= Beginning of Section =

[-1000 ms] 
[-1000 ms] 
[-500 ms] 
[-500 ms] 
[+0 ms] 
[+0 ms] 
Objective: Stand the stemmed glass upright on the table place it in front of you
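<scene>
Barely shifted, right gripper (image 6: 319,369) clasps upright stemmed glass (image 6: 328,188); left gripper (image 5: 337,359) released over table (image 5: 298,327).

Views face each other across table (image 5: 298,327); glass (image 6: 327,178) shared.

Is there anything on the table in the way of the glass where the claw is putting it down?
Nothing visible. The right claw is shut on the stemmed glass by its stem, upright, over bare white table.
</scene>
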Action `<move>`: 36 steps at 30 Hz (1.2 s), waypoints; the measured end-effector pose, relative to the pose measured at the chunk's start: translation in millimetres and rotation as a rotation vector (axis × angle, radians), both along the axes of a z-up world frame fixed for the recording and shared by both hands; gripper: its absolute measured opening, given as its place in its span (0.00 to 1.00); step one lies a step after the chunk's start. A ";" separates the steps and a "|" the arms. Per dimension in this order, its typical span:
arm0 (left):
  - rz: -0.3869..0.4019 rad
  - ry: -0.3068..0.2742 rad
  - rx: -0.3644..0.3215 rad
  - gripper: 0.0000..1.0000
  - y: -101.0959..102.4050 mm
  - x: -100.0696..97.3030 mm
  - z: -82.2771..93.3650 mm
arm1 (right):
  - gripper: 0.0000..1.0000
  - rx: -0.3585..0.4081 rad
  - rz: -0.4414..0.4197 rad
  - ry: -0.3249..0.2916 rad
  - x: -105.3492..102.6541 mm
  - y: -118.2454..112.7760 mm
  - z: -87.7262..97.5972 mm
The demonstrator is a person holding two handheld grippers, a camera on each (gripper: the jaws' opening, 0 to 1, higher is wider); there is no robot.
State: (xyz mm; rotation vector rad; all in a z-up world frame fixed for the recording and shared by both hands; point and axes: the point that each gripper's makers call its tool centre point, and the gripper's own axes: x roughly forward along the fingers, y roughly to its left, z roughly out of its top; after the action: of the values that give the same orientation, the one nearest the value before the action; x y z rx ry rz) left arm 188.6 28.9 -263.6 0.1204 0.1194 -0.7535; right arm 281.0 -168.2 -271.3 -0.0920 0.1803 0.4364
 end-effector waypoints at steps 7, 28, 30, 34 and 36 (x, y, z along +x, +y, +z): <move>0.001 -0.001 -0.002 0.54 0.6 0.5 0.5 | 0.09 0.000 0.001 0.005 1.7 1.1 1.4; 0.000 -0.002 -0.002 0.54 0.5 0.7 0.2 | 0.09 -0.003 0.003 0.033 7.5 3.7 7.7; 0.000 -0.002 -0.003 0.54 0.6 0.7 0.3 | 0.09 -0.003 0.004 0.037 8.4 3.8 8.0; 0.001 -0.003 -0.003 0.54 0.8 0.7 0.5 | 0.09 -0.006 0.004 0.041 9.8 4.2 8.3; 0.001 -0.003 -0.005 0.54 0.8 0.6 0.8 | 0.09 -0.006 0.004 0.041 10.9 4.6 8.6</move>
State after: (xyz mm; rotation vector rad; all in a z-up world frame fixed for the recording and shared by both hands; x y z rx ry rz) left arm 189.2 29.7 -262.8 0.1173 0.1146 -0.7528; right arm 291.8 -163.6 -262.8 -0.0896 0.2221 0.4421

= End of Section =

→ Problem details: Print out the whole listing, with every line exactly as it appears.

→ Solution to this exercise:
[-1000 ms] 
[-1000 ms] 
[-500 ms] 
[-500 ms] 
[+0 ms] 
[+0 ms] 
Objective: Stand the stemmed glass upright on the table place it in front of you
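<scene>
Barely shifted, right gripper (image 6: 319,369) clasps upright stemmed glass (image 6: 328,188); left gripper (image 5: 337,359) released over table (image 5: 298,327).

Views face each other across table (image 5: 298,327); glass (image 6: 327,178) shared.

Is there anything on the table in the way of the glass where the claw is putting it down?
Nothing visible. The right claw is shut on the stemmed glass by its stem, upright, over bare white table.
</scene>
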Action `<move>`: 36 steps at 30 Hz (1.2 s), waypoints; the measured end-effector pose, relative to the pose measured at the chunk's start: translation in millimetres and rotation as a rotation vector (axis × angle, radians), both along the axes of a z-up world frame fixed for the recording and shared by both hands; gripper: its absolute measured opening, given as its place in its span (0.00 to 1.00); step one lies a step after the chunk's start. A ";" separates the steps and a "|" the arms. Per dimension in this order, its typical span:
arm0 (left):
  - rz: -0.3869..0.4019 rad
  - ry: -0.3068..0.2742 rad
  - rx: -0.3644..0.3215 rad
  - gripper: 0.0000..1.0000
  - y: -101.0959..102.4050 mm
  - x: -100.0696..97.3030 mm
  - z: -82.2771..93.3650 mm
arm1 (right):
  - gripper: 0.0000..1.0000
  - rx: -0.3585..0.4081 rad
  - rz: -0.4414..0.4197 rad
  - ry: -0.3249..0.2916 rad
  - x: -105.3492..102.6541 mm
  - y: -118.2454..112.7760 mm
  - z: -87.7262..97.5972 mm
The demonstrator is a person holding two handheld grippers, a camera on each (gripper: the jaws' opening, 0 to 1, higher is wider); there is no robot.
State: (xyz mm; rotation vector rad; all in a z-up world frame fixed for the recording and shared by both hands; point and axes: the point that each gripper's makers call its tool centre point, and the gripper's own axes: x roughly forward along the fingers, y roughly to its left, z roughly out of its top; after the action: of the values that give the same orientation, the one nearest the value before the action; x y z rx ry rz) left arm 188.6 28.9 -263.6 0.1204 0.1194 -0.7535; right arm 281.0 -168.2 -271.3 -0.0920 0.1803 0.4364
 end-effector waypoints at steps 7, 28, 30, 34 and 36 (x, y, z along +x, +y, +z): <move>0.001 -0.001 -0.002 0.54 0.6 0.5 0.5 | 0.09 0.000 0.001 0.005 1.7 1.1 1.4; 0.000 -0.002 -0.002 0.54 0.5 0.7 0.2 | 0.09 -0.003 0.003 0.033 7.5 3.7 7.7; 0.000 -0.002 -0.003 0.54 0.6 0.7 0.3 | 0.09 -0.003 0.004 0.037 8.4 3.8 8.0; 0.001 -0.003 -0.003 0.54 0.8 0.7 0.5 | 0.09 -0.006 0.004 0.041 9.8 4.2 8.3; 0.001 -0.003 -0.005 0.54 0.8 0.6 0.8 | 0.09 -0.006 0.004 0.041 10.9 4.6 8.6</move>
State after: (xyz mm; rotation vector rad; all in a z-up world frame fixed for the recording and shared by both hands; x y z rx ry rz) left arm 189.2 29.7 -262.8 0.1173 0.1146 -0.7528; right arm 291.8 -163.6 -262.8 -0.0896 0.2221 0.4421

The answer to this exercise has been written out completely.